» **WORK ORDER**
Your answer should consist of each line below that contains the string "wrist".

┄┄┄┄┄┄

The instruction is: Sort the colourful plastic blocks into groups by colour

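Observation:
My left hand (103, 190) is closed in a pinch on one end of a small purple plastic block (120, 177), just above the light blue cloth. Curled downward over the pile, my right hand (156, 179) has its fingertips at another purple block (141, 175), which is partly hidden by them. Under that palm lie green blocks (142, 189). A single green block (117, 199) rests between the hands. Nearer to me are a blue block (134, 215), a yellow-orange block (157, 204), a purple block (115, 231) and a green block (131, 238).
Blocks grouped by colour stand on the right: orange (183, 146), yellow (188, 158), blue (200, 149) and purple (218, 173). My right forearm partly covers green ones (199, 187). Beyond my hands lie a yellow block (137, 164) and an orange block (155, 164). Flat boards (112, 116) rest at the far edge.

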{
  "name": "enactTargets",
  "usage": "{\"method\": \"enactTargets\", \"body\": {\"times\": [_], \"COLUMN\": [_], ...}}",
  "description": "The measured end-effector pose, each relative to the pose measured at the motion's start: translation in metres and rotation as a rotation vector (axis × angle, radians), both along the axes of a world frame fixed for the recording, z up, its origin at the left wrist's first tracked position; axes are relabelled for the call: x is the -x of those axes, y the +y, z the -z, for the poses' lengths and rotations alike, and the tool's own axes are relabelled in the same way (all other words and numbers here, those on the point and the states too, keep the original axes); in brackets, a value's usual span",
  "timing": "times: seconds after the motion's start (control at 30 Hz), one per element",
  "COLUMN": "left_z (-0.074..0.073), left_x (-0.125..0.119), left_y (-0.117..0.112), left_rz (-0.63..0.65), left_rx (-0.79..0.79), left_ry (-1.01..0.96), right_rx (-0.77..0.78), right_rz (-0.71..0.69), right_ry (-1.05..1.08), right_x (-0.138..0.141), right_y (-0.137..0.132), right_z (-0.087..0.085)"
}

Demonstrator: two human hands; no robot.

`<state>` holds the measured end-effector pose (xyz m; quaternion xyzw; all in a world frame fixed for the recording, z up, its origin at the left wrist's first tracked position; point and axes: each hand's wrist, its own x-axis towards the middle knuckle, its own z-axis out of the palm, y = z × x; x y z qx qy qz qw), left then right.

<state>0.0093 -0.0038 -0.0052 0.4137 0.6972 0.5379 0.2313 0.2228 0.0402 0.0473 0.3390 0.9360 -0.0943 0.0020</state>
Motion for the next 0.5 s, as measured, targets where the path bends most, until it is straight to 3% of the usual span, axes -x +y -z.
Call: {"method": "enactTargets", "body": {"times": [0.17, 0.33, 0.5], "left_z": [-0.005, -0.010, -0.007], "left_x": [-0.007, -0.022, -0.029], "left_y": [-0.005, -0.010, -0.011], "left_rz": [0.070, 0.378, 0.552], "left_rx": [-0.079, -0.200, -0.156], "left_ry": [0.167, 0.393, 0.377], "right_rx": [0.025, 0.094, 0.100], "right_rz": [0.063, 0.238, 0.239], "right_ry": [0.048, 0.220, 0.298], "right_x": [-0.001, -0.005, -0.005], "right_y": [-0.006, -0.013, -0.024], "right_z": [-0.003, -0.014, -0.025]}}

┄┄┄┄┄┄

» **YOUR SOLUTION**
  "description": "The measured end-effector pose, each relative to the pose measured at the motion's start: translation in metres and rotation as a rotation vector (axis × angle, radians), both along the axes of a world frame fixed for the recording, z up, its origin at the left wrist's first tracked position; axes are relabelled for the call: x is the -x of those axes, y the +y, z the -z, for the poses' lengths and rotations alike, and the tool's own axes are relabelled in the same way (all other words and numbers here, those on the point and the states too, keep the original axes); in brackets, a value's usual span",
`<state>` holds the measured end-effector pose (xyz m; quaternion xyzw; all in a world frame fixed for the recording, z up, its origin at the left wrist's first tracked position; point and axes: each hand's wrist, its own x-axis towards the middle knuckle, its own z-axis out of the palm, y = z × x; x y z qx qy qz qw), left then right.

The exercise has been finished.